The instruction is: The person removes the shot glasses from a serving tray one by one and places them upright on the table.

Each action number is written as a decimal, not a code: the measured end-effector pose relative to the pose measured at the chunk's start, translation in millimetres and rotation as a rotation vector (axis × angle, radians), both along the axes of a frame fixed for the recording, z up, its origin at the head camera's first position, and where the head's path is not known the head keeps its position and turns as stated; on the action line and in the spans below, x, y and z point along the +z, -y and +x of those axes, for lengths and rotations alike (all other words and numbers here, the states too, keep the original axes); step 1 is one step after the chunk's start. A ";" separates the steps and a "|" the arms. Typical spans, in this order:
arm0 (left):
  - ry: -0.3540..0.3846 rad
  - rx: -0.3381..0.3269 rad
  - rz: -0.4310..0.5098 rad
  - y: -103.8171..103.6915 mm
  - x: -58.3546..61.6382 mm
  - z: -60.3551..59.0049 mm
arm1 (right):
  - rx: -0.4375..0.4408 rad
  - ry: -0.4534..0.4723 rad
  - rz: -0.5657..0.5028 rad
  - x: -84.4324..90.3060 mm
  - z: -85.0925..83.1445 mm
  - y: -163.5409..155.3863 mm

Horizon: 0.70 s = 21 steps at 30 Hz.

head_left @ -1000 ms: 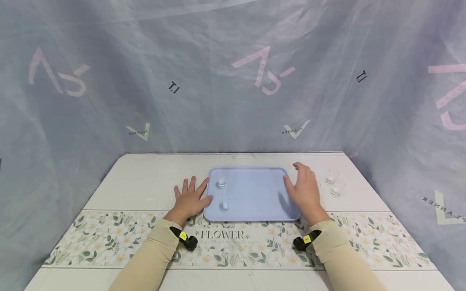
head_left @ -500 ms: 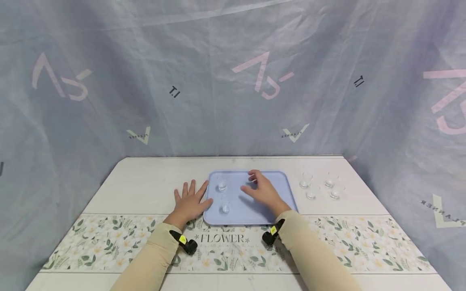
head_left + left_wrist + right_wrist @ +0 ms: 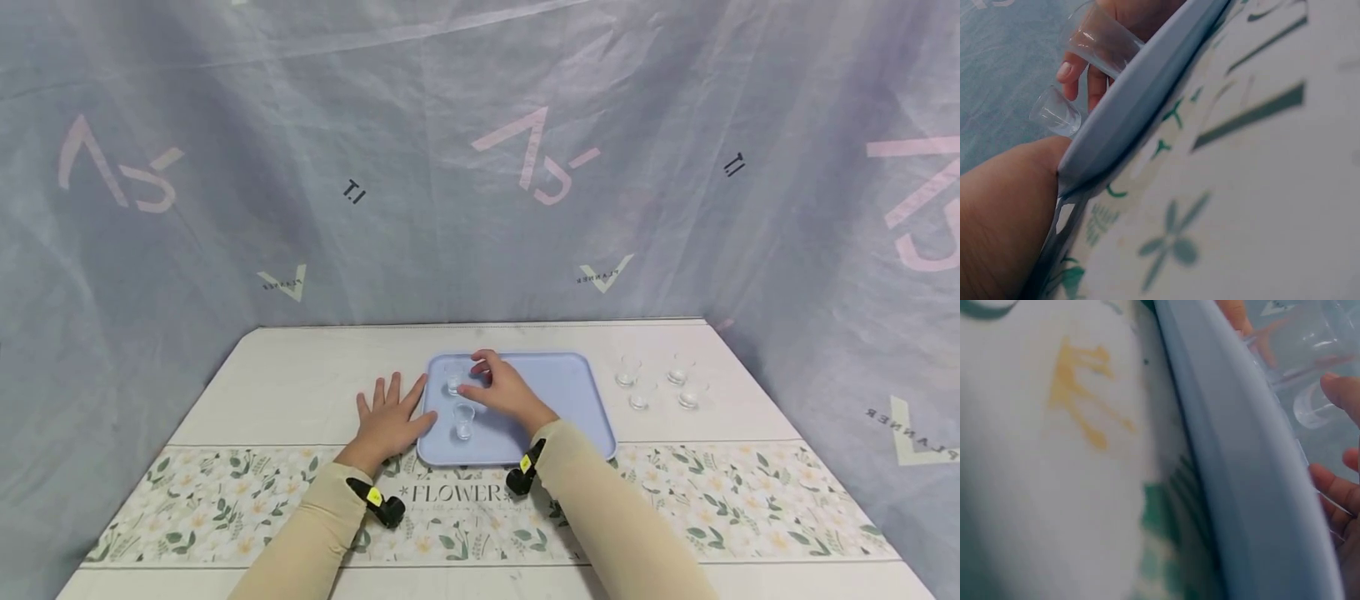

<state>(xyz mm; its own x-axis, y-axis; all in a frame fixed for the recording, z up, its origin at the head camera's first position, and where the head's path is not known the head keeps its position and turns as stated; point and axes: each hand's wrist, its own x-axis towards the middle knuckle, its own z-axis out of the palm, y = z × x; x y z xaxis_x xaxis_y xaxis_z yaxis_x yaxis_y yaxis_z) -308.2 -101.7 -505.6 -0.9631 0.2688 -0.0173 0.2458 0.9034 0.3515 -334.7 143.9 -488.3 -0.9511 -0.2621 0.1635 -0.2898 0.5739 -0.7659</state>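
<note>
My left hand (image 3: 388, 427) lies with spread fingers on the table at the left edge of the light blue tray (image 3: 555, 392), its thumb over the rim. My right hand (image 3: 508, 396) hovers over the tray's left half, thumb and fingers bent and apart. Its thumb tip is right at the far small clear glass (image 3: 454, 379). The near small glass (image 3: 463, 423) stands in front of it on the tray. In the right wrist view, right-hand fingers (image 3: 1341, 394) show beside a clear glass (image 3: 1310, 344) behind the tray rim. The left wrist view shows both glasses beyond the rim.
Several more clear glasses, among them one nearer the tray (image 3: 628, 372) and one farther right (image 3: 688, 395), stand on the white table right of the tray. A floral cloth strip (image 3: 262, 500) runs along the front. Grey-blue curtains (image 3: 420, 167) enclose the back and sides.
My right hand has moved left from the tray's right edge to the far glass on the left, uncovering glasses at the right. My left hand has stayed in place.
</note>
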 end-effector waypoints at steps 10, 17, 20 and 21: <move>-0.017 0.000 0.001 0.2 0.9 3.6 | 0.034 -0.002 0.015 -4.9 -6.2 13.9; -0.022 0.004 -0.005 -0.8 -1.3 4.0 | 0.034 -0.027 0.045 -10.1 -13.0 20.7; -0.028 0.004 0.005 -1.2 -0.4 2.5 | 0.031 -0.045 0.072 -9.1 -15.5 22.8; -0.030 0.004 0.008 -1.1 -0.1 1.9 | 0.033 -0.053 0.078 -8.4 -15.9 23.6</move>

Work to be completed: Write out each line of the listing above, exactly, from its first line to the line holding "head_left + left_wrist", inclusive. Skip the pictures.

Task output:
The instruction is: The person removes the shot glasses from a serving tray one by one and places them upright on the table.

Each action number is written as a decimal, not a code: the measured end-effector pose relative to the pose measured at the chunk's start, translation in millimetres and rotation as a rotation vector (axis × angle, radians), both along the axes of a frame fixed for the recording, z up, its origin at the head camera's first position, and where the head's path is not known the head keeps its position and turns as stated; on the action line and in the spans below, x, y and z point along the +z, -y and +x of those axes, for lengths and rotations alike (all other words and numbers here, the states too, keep the original axes); step 1 is one step after the chunk's start. A ";" separates the steps and a "|" the arms. Typical spans, in this order:
arm0 (left):
  - ry: -0.3540..0.3846 rad
  - rx: -0.3381..0.3269 rad
  - rz: -0.4310..0.5098 rad
  - y: -103.8171..103.6915 mm
  - x: -58.3546..61.6382 mm
  - z: -60.3551..59.0049 mm
arm1 (right):
  - rx: -0.4375..0.4408 rad
  - ry: -0.4534..0.4723 rad
  - rz: -0.5657..0.5028 rad
  - x: -84.4324..90.3060 mm
  - z: -85.0925..83.1445 mm
  - y: -163.5409..155.3863 mm

Horizon: 0.70 s = 21 steps at 30 Hz.

head_left @ -1000 ms: 
head_left @ -500 ms: 
head_left + left_wrist + right_wrist @ +0 ms: 

Nothing further is required of this output.